**Assignment:**
Repeat all of the data exactly. Leave nothing out.

**Data segment:**
====================
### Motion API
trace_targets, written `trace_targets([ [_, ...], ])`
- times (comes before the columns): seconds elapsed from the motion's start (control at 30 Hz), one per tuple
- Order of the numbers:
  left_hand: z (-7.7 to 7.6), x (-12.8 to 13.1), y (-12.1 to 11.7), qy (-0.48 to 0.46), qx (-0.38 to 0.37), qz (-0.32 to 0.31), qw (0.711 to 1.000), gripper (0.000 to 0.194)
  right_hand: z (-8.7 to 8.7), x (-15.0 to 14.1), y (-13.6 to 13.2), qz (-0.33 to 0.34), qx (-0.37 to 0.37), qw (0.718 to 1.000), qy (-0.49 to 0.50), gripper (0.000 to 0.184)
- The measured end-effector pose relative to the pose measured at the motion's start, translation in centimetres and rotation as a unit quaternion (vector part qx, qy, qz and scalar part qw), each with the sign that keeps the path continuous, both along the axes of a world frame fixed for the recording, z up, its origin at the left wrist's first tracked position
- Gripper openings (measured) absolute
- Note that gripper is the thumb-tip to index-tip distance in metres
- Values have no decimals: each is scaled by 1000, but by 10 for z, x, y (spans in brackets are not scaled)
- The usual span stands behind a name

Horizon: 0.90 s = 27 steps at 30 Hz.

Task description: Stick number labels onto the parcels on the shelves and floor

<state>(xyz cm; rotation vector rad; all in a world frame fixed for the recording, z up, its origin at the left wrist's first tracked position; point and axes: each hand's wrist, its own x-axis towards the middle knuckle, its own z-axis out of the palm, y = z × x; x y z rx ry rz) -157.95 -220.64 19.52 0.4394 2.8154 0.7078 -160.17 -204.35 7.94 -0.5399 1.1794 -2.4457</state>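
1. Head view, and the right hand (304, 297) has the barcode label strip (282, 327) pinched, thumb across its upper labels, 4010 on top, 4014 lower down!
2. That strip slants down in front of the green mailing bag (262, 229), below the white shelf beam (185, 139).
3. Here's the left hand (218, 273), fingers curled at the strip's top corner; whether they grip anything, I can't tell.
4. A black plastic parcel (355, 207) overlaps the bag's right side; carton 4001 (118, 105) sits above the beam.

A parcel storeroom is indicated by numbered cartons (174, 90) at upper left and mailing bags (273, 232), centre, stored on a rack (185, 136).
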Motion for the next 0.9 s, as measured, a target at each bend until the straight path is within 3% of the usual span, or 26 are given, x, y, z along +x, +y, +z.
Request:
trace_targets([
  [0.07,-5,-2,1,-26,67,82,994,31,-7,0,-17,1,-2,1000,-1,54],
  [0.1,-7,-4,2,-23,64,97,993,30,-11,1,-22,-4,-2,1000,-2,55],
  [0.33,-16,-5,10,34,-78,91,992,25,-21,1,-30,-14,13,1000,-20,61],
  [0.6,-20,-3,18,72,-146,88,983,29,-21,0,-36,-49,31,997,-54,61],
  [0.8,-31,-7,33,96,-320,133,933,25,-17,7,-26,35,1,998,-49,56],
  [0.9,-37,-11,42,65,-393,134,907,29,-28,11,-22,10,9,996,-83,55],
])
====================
**Your response:**
### Motion API
trace_targets, written `trace_targets([ [_, ...], ])`
- times (comes before the columns): seconds elapsed from the motion's start (control at 30 Hz), one per tuple
- Order of the numbers:
  left_hand: z (-7.7 to 7.6), x (-12.8 to 13.1), y (-12.1 to 11.7), qy (-0.48 to 0.46), qx (-0.38 to 0.37), qz (-0.32 to 0.31), qw (0.711 to 1.000), gripper (0.000 to 0.194)
  right_hand: z (-8.7 to 8.7), x (-15.0 to 14.1), y (-13.6 to 13.2), qz (-0.33 to 0.34), qx (-0.37 to 0.37), qw (0.718 to 1.000), qy (-0.49 to 0.50), gripper (0.000 to 0.184)
- The measured end-effector pose relative to the pose measured at the motion's start, translation in centimetres and rotation as a unit quaternion (vector part qx, qy, qz and scalar part qw), each with the sign that keeps the path continuous, both along the axes of a world frame fixed for the recording, z up, its origin at the left wrist's first tracked position
- Gripper openings (measured) absolute
- Note that gripper is the thumb-tip to index-tip distance in metres
- Values have no decimals: each is scaled by 1000, but by 10 for z, x, y (spans in brackets are not scaled)
- The usual span stands behind a name

Horizon: 0.90 s = 27 steps at 30 Hz.

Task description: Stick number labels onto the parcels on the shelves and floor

<state>(xyz cm; rotation vector rad; all in a world frame fixed for the recording, z up, its origin at the left wrist's first tracked position; point and axes: each hand's wrist, its own x-axis towards the middle knuckle, its own z-axis out of the palm, y = z × x; x y z rx ry rz) -157.95 -220.64 19.52 0.4394 2.8154 0.7078 -160.17 -204.35 7.94 -0.5399 1.1794 -2.4457</state>
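1. Head view, and the right hand (304, 297) has the barcode label strip (282, 327) pinched, thumb across its upper labels, 4010 on top, 4014 lower down!
2. That strip slants down in front of the green mailing bag (262, 229), below the white shelf beam (185, 139).
3. Here's the left hand (218, 273), fingers curled at the strip's top corner; whether they grip anything, I can't tell.
4. A black plastic parcel (355, 207) overlaps the bag's right side; carton 4001 (118, 105) sits above the beam.

A parcel storeroom is indicated by numbered cartons (174, 90) at upper left and mailing bags (273, 232), centre, stored on a rack (185, 136).
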Motion for the next 0.9 s, as measured, a target at each bend until the straight path is within 3% of the usual span, or 26 are given, x, y, z along +x, +y, +z.
Request:
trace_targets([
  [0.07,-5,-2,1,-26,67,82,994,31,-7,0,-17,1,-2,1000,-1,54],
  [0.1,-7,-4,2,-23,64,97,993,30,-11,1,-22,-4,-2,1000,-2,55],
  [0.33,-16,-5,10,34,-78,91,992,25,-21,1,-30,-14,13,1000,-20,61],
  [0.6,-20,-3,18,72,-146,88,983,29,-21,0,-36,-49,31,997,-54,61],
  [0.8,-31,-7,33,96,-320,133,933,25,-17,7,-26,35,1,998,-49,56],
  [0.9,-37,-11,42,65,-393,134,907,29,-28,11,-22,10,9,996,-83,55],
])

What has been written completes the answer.